Mike Parker compiled the (English) Northern Scene in this series, which I praised in a previous upstart. Yes: I didn’t much like this book.  MIke, who was so efficient shoving a quart (almost a gallon) quantity into a pint pot in his last outing seems to be one of those people who was lyrical when theyh come across the word “celtic” or even just “Irish”.  He also decides that history loms large here, so he gives us some of it.  “Daniel O’Connell, a brilliant young Kerry man…won the County Clare constituency in the 1828 election.  As a Catholic, however, he was barred from taking his seat.  British Prime Minister William Pitt… scrapped the ban”.

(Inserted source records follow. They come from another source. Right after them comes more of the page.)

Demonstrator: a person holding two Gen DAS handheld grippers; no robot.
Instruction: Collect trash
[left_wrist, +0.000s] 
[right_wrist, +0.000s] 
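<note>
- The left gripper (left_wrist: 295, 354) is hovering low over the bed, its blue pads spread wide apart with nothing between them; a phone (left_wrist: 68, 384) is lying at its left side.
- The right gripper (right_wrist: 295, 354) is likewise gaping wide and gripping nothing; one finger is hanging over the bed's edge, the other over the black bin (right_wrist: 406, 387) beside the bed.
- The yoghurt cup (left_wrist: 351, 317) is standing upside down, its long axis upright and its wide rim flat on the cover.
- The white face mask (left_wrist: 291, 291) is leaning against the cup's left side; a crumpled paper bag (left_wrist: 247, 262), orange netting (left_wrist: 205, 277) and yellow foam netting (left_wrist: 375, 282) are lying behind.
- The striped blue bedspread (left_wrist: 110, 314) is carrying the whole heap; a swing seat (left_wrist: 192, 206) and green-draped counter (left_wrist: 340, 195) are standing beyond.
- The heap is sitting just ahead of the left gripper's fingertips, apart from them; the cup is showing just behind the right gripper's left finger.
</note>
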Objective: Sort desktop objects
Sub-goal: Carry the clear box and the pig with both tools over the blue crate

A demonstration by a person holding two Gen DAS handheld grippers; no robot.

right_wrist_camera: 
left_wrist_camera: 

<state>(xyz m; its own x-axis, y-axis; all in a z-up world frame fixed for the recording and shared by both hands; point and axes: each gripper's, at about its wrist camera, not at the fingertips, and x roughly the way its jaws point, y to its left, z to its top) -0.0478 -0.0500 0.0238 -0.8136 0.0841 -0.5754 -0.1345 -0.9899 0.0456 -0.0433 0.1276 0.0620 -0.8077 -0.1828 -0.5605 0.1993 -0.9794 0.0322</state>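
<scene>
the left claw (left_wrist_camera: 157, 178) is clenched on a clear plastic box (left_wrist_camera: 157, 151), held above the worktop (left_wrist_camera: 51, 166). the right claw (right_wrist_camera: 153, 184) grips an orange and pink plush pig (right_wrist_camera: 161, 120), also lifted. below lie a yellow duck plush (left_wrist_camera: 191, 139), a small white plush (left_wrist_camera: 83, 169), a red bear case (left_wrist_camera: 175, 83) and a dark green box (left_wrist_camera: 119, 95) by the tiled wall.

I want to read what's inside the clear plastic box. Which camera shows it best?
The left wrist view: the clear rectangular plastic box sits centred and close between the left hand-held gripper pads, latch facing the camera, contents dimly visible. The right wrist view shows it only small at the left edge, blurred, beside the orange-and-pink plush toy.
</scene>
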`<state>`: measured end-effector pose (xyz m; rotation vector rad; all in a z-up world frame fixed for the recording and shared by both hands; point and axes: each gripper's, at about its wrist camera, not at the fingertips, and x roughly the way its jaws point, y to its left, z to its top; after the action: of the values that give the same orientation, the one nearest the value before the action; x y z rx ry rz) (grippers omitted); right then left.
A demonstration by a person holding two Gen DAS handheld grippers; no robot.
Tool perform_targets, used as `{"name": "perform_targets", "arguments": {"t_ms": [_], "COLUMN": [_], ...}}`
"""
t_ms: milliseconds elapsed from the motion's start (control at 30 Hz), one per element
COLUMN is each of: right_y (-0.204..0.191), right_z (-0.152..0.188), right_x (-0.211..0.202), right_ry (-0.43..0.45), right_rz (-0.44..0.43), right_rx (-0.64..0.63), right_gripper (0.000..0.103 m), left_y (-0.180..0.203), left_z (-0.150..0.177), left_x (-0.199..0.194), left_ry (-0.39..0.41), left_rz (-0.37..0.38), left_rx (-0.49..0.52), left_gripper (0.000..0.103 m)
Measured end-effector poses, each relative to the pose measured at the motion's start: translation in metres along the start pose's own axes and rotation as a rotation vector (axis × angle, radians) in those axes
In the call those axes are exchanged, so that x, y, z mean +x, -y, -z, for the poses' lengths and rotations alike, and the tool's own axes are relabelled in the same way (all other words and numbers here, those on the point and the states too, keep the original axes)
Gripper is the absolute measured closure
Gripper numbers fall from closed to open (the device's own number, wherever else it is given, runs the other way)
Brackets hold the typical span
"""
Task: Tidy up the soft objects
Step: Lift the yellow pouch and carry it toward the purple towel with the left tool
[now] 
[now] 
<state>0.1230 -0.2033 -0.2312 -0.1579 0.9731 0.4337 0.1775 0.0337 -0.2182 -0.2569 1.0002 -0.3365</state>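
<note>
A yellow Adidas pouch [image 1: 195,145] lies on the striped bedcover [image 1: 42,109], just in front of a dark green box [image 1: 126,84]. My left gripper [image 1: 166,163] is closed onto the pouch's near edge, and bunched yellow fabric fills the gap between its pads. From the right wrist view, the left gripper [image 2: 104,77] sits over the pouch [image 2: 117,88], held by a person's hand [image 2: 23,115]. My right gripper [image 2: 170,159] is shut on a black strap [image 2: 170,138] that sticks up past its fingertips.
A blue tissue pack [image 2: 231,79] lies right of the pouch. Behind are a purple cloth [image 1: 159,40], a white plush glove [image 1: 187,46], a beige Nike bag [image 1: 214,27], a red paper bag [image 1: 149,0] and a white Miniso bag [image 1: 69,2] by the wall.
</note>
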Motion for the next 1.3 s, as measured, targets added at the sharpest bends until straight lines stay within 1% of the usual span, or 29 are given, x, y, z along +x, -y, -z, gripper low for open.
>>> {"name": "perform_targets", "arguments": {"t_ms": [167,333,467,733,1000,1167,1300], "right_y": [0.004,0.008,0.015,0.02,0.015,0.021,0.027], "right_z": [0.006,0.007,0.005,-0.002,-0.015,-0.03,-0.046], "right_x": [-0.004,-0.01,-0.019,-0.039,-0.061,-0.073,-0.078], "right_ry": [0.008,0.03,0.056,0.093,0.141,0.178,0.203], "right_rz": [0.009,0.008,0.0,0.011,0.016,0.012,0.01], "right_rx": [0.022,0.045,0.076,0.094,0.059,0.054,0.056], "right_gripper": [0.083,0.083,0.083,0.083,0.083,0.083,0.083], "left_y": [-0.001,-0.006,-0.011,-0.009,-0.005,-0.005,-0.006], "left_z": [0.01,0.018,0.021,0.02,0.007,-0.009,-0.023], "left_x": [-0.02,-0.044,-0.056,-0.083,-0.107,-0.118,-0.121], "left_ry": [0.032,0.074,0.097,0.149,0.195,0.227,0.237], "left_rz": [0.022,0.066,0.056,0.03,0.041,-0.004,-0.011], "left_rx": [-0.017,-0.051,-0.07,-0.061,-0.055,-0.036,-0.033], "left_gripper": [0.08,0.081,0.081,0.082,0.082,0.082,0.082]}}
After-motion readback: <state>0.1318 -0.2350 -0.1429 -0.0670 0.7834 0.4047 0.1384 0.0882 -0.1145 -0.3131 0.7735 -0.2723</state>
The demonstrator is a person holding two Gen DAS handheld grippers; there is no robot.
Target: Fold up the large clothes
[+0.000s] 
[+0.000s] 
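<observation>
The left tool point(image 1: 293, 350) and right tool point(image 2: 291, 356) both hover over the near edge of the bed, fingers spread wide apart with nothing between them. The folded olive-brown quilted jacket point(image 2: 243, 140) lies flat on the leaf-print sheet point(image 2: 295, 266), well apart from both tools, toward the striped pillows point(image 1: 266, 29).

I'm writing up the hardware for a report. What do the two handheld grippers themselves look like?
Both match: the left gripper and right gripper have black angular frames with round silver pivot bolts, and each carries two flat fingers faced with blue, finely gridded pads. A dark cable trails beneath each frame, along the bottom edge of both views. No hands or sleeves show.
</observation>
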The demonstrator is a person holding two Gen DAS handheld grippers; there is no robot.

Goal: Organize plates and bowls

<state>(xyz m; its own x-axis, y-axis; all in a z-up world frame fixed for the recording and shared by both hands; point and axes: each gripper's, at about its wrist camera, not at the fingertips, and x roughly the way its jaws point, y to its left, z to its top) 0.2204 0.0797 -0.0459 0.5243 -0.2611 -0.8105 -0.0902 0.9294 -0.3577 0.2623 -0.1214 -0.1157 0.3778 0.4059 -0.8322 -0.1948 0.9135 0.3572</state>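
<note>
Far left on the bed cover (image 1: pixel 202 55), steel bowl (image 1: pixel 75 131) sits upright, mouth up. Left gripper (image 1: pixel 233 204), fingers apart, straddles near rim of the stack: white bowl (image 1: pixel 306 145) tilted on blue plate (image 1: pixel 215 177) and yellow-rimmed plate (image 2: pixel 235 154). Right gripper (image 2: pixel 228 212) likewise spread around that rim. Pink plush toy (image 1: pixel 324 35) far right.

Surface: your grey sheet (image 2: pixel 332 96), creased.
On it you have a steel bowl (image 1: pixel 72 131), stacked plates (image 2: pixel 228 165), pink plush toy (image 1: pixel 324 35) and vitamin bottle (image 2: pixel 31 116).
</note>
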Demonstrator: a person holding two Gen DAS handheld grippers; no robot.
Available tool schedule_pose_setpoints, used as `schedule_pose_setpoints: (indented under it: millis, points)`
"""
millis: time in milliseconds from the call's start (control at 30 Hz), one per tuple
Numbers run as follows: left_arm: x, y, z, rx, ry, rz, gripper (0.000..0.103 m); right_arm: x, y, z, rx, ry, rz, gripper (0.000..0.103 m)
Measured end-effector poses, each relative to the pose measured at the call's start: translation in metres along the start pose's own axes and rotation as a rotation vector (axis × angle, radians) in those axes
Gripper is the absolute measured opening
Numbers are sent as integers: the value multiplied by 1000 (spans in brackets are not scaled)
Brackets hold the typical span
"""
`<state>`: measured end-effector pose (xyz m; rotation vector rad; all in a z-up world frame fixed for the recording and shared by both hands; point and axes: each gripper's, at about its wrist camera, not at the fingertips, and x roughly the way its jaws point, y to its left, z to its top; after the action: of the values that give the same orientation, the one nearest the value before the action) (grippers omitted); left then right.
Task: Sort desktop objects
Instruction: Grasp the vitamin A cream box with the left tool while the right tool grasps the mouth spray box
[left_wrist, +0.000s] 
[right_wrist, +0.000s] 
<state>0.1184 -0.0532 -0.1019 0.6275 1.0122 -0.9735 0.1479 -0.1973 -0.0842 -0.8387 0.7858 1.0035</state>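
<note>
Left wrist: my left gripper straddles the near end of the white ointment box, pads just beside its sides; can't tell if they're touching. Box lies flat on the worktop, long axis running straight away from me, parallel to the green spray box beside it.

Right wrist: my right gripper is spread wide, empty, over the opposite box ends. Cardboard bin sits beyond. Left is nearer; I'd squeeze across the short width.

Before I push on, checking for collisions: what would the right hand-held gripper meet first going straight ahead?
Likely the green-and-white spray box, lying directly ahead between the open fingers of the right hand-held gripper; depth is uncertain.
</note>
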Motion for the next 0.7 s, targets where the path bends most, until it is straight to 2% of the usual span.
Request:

In 1828, O’Connell was in his fifties, PItt the Younger had been dead for a quarter of a century.  The Elder Pitt (Lord Chatsworth) had snuffed it in the 1780s.  Mike also appears to be saying the Irish Labour Party only just got into power recently.  Labour has held Cabinet seats since the 1940s, and has been a constant in government for fifteen years (it is being described these days as “the-even the– Party of government”).  There is also some very odd stuff abut the Celtic Twilight/Literary Renaissance (one would have thought that someone visiting Ireland, whether the political entity or the geographical expression, over the past twenty years might have noticed that we have become less provincial and embarrassed about our contribution to ‘art’ (painting and sculpture) and ‘classical’ music, there is a booming industry in art-books and a quite large discography of the latter).  The ‘folk’ and pop/rock end of things hardly needs mentioning.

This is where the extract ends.